**Task goal:** Look through the material below and return every line that contains "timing".

**Input material:**
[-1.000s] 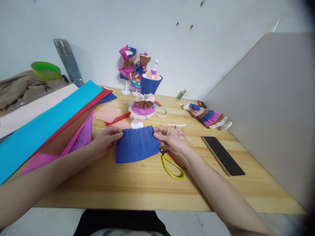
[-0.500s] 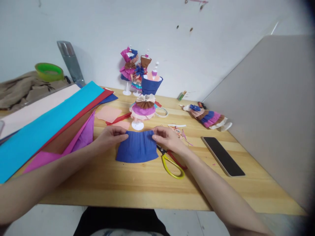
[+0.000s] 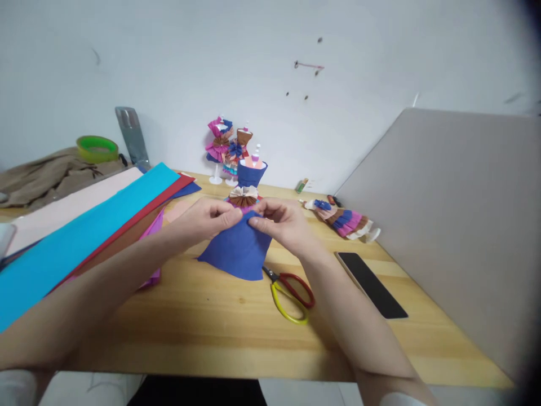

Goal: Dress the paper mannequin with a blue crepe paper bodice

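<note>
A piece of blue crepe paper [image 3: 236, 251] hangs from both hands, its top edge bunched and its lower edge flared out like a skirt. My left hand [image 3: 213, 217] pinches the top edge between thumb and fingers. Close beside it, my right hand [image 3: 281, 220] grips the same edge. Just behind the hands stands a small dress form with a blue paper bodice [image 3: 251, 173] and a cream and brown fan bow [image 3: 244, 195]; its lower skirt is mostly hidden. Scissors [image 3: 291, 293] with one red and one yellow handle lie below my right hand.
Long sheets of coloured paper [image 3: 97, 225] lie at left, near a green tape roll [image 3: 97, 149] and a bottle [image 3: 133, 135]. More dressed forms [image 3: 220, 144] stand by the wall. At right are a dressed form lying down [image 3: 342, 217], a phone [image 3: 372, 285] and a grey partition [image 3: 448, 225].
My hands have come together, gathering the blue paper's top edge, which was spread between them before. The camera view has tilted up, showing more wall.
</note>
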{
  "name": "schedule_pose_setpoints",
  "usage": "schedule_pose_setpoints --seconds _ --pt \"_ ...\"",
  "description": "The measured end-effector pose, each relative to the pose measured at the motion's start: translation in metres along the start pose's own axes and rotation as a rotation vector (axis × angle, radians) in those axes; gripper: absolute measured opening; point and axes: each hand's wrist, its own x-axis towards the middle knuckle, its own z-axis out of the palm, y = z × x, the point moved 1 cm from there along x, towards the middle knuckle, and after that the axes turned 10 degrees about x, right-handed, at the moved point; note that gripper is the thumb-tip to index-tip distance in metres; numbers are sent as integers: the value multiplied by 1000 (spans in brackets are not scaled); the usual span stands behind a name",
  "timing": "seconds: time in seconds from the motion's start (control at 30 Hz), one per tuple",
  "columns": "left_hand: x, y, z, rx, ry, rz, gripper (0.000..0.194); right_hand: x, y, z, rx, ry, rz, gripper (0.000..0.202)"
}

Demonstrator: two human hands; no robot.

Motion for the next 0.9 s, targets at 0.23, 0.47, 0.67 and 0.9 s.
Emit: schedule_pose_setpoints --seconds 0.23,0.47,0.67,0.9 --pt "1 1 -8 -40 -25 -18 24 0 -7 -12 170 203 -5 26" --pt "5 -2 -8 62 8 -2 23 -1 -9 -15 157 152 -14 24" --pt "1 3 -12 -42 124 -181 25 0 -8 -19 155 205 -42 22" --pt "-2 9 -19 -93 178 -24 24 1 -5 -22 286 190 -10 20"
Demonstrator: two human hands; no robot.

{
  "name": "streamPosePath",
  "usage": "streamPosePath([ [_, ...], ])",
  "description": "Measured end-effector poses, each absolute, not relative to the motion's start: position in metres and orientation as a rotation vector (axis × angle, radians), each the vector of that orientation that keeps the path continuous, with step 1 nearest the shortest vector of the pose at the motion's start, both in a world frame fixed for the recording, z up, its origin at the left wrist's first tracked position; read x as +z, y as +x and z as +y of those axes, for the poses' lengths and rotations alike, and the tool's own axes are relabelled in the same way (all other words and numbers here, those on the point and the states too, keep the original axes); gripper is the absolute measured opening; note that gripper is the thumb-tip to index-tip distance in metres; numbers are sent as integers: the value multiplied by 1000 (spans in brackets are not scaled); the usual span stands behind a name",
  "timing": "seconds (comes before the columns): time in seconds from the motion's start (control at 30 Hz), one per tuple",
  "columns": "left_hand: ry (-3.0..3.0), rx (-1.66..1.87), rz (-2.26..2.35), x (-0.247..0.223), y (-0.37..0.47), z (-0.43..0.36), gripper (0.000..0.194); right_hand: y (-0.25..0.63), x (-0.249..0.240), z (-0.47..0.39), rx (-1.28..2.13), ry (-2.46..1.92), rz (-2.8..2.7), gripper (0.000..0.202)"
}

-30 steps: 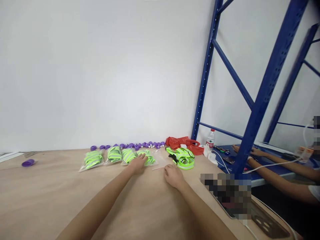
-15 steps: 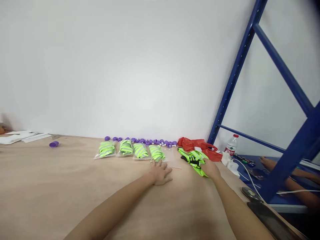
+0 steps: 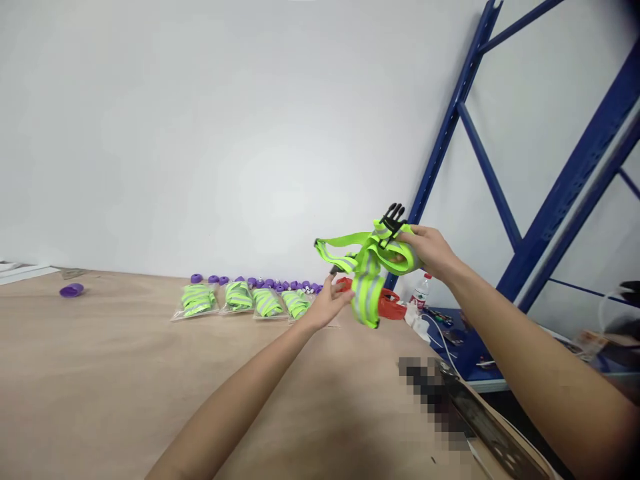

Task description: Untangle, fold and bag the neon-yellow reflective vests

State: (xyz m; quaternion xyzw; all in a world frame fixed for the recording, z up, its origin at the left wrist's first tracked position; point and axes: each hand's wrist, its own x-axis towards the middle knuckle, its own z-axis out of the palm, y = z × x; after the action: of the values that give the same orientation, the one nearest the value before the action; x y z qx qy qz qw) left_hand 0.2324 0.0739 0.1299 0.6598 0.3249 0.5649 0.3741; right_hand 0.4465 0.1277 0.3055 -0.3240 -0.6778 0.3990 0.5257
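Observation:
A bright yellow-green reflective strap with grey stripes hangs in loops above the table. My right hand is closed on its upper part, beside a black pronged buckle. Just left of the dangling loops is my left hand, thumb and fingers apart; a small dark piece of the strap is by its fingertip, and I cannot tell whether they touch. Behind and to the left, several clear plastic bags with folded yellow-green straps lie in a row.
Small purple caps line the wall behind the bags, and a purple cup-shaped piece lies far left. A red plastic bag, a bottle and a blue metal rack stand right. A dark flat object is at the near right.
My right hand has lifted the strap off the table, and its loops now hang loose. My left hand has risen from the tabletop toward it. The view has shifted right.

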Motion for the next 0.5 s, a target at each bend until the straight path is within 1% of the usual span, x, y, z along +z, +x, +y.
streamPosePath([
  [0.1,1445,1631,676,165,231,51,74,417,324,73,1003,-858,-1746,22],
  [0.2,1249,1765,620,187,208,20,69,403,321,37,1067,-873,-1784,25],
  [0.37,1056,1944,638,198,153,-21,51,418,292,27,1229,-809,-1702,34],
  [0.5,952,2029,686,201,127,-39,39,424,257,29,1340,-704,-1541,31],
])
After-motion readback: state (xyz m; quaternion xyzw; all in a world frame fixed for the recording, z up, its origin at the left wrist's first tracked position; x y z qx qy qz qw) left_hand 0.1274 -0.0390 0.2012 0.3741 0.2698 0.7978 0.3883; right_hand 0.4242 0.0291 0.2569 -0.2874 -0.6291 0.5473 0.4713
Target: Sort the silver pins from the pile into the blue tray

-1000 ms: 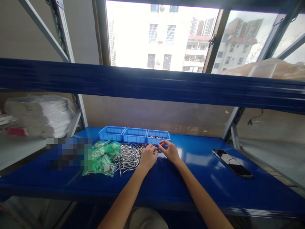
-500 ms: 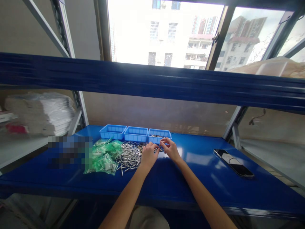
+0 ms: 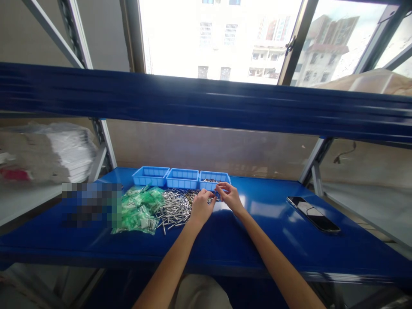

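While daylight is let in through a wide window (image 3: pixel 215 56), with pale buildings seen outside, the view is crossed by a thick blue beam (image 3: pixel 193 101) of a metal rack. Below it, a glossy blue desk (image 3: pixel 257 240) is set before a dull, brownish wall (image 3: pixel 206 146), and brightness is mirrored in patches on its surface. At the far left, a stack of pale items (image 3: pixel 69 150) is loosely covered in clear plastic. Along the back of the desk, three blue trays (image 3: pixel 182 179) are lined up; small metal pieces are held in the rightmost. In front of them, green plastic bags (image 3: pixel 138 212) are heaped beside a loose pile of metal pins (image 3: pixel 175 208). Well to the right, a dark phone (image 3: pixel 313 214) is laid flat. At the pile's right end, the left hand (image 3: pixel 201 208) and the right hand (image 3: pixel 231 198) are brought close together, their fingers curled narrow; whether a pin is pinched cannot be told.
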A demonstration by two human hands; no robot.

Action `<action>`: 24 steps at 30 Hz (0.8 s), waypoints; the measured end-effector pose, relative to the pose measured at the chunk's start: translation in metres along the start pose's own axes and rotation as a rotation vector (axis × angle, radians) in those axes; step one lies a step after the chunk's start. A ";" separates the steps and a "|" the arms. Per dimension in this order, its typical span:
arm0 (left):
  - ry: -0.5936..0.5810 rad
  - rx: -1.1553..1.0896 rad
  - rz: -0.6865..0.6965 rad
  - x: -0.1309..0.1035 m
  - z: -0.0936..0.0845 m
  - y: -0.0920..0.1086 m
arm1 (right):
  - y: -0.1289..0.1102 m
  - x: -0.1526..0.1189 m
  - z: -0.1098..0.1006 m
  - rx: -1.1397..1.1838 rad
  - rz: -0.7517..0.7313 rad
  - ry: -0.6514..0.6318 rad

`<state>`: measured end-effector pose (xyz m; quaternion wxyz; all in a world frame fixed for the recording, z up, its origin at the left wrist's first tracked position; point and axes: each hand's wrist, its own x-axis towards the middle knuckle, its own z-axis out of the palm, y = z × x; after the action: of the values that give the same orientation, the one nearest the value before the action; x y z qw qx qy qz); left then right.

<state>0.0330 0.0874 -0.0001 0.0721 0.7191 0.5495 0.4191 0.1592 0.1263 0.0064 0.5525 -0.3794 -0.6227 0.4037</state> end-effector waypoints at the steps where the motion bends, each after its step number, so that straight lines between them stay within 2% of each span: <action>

**Reply to the exercise:**
  "timing": "seconds: time in seconds from the motion's start (control at 30 Hz), one per tuple",
  "timing": "seconds (comes before the columns): time in seconds from the motion's start (control at 30 Hz), one per tuple",

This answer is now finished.